*** AVAILABLE RECORDS Section Begins ***
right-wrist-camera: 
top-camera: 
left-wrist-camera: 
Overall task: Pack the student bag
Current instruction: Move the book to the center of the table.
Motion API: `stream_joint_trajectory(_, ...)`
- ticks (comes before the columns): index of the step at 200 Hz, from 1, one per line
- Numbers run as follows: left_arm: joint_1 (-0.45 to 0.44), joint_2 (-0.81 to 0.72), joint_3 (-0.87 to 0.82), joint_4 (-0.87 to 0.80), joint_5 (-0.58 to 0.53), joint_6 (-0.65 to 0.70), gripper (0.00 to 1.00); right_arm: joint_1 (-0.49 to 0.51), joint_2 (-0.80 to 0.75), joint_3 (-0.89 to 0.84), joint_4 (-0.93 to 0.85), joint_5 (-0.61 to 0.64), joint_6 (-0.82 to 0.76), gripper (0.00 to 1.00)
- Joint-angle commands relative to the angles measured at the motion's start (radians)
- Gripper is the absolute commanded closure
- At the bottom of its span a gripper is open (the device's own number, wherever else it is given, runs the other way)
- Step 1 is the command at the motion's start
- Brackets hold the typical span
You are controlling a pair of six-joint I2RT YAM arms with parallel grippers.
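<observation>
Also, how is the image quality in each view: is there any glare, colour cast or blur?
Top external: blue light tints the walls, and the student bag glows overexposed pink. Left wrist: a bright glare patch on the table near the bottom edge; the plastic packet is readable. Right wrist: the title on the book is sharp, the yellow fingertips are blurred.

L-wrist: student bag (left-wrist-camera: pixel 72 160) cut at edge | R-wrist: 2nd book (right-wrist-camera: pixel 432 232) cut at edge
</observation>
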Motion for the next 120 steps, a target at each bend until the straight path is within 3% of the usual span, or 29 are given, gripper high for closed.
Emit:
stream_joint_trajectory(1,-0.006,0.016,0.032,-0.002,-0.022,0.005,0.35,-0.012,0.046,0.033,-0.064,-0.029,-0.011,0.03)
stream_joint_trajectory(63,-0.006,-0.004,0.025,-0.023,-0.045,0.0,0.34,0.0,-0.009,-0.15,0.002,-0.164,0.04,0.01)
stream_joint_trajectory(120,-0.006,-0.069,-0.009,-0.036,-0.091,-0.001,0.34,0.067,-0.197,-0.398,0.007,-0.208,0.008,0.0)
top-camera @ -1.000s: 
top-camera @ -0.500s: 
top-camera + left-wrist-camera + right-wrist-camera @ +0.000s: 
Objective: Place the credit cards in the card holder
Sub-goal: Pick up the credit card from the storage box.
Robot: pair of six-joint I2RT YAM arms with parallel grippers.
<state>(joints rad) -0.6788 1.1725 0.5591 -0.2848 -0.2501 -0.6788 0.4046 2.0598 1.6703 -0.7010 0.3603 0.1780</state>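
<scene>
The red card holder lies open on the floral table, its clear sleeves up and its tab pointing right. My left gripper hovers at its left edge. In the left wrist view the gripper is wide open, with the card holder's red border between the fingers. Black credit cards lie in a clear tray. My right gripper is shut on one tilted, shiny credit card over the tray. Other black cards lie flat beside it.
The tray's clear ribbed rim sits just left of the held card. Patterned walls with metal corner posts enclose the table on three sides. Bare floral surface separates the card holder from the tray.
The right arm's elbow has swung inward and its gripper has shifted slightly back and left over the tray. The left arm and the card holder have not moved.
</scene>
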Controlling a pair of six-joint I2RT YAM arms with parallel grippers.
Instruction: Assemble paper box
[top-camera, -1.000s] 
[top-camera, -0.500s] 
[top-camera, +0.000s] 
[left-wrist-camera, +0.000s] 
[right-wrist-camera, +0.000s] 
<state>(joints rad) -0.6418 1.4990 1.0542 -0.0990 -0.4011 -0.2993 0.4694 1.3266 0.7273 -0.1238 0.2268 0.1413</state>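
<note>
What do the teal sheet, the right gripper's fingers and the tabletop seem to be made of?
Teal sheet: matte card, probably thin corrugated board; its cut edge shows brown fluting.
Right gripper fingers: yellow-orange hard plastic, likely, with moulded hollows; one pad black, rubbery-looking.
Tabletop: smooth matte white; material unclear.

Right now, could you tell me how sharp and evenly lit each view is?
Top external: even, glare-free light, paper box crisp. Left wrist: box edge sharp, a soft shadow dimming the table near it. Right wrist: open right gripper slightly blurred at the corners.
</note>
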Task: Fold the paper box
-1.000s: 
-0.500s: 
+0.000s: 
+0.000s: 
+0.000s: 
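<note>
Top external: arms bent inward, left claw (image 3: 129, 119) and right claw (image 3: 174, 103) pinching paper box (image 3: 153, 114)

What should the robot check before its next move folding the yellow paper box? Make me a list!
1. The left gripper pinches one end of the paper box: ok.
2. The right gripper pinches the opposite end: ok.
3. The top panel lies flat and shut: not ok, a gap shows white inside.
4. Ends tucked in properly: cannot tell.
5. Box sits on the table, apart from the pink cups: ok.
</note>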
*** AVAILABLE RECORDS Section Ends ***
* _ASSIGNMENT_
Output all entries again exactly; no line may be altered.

* _TASK SOLUTION_
right-wrist-camera: 
top-camera: 
left-wrist-camera: 
Overall task: Pack the student bag
Current instruction: Move the book to the center of the table.
Motion API: `stream_joint_trajectory(_, ...)`
- ticks (comes before the columns): index of the step at 200 Hz, from 1, one per line
- Numbers run as follows: left_arm: joint_1 (-0.45 to 0.44), joint_2 (-0.81 to 0.72), joint_3 (-0.87 to 0.82), joint_4 (-0.87 to 0.80), joint_5 (-0.58 to 0.53), joint_6 (-0.65 to 0.70), gripper (0.00 to 1.00); right_arm: joint_1 (-0.49 to 0.51), joint_2 (-0.80 to 0.75), joint_3 (-0.89 to 0.84), joint_4 (-0.93 to 0.85), joint_5 (-0.61 to 0.64), joint_6 (-0.82 to 0.76), gripper (0.00 to 1.00)
- Joint-angle commands relative to the angles measured at the motion's start (radians)
- Gripper is the absolute commanded closure
- At the bottom of its span a gripper is open (the device's own number, wherever else it is given, runs the other way)
- Step 1 is the command at the motion's start
- Brackets hold the typical span
You are controlling a pair of six-joint I2RT YAM arms with parallel grippers.
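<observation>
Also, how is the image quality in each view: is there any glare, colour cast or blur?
Top external: blue light tints the walls, and the student bag glows overexposed pink. Left wrist: a bright glare patch on the table near the bottom edge; the plastic packet is readable. Right wrist: the title on the book is sharp, the yellow fingertips are blurred.

L-wrist: student bag (left-wrist-camera: pixel 72 160) cut at edge | R-wrist: 2nd book (right-wrist-camera: pixel 432 232) cut at edge
</observation>
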Motion for the next 120 steps, a target at each bend until the straight path is within 3% of the usual span, or 29 are given, gripper high for closed.
Emit:
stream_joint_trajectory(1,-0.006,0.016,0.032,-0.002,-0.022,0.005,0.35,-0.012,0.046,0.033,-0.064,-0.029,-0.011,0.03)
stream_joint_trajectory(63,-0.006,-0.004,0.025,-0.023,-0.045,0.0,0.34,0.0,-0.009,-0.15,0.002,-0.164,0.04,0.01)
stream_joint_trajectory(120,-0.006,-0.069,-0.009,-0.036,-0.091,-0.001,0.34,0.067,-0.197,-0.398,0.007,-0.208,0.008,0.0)
top-camera @ -1.000s: 
top-camera @ -0.500s: 
top-camera + left-wrist-camera + right-wrist-camera @ +0.000s: 
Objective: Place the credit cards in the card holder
Sub-goal: Pick up the credit card from the storage box.
Robot: pair of six-joint I2RT YAM arms with parallel grippers.
<state>(joints rad) -0.6788 1.1725 0.5591 -0.2848 -0.2501 -0.6788 0.4046 2.0598 1.6703 -0.7010 0.3603 0.1780</state>
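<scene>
The red card holder lies open on the floral table, its clear sleeves up and its tab pointing right. My left gripper hovers at its left edge. In the left wrist view the gripper is wide open, with the card holder's red border between the fingers. Black credit cards lie in a clear tray. My right gripper is shut on one tilted, shiny credit card over the tray. Other black cards lie flat beside it.
The tray's clear ribbed rim sits just left of the held card. Patterned walls with metal corner posts enclose the table on three sides. Bare floral surface separates the card holder from the tray.
The right arm's elbow has swung inward and its gripper has shifted slightly back and left over the tray. The left arm and the card holder have not moved.
</scene>
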Controlling a pair of six-joint I2RT YAM arms with parallel grippers.
Instruction: Assemble paper box
[top-camera, -1.000s] 
[top-camera, -0.500s] 
[top-camera, +0.000s] 
[left-wrist-camera, +0.000s] 
[right-wrist-camera, +0.000s] 
<state>(joints rad) -0.6418 1.4990 1.0542 -0.0990 -0.4011 -0.2993 0.4694 1.3266 0.7273 -0.1238 0.2268 0.1413</state>
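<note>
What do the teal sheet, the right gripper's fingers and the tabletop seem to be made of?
Teal sheet: matte card, probably thin corrugated board; its cut edge shows brown fluting.
Right gripper fingers: yellow-orange hard plastic, likely, with moulded hollows; one pad black, rubbery-looking.
Tabletop: smooth matte white; material unclear.

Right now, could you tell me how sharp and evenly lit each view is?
Top external: even, glare-free light, paper box crisp. Left wrist: box edge sharp, a soft shadow dimming the table near it. Right wrist: open right gripper slightly blurred at the corners.
</note>
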Task: Fold the paper box
-1.000s: 
-0.500s: 
+0.000s: 
+0.000s: 
+0.000s: 
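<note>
Top external: arms bent inward, left claw (image 3: 129, 119) and right claw (image 3: 174, 103) pinching paper box (image 3: 153, 114)

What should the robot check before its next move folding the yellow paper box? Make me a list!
1. The left gripper pinches one end of the paper box: ok.
2. The right gripper pinches the opposite end: ok.
3. The top panel lies flat and shut: not ok, a gap shows white inside.
4. Ends tucked in properly: cannot tell.
5. Box sits on the table, apart from the pink cups: ok.
</note>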

Nothing else is required to complete the output.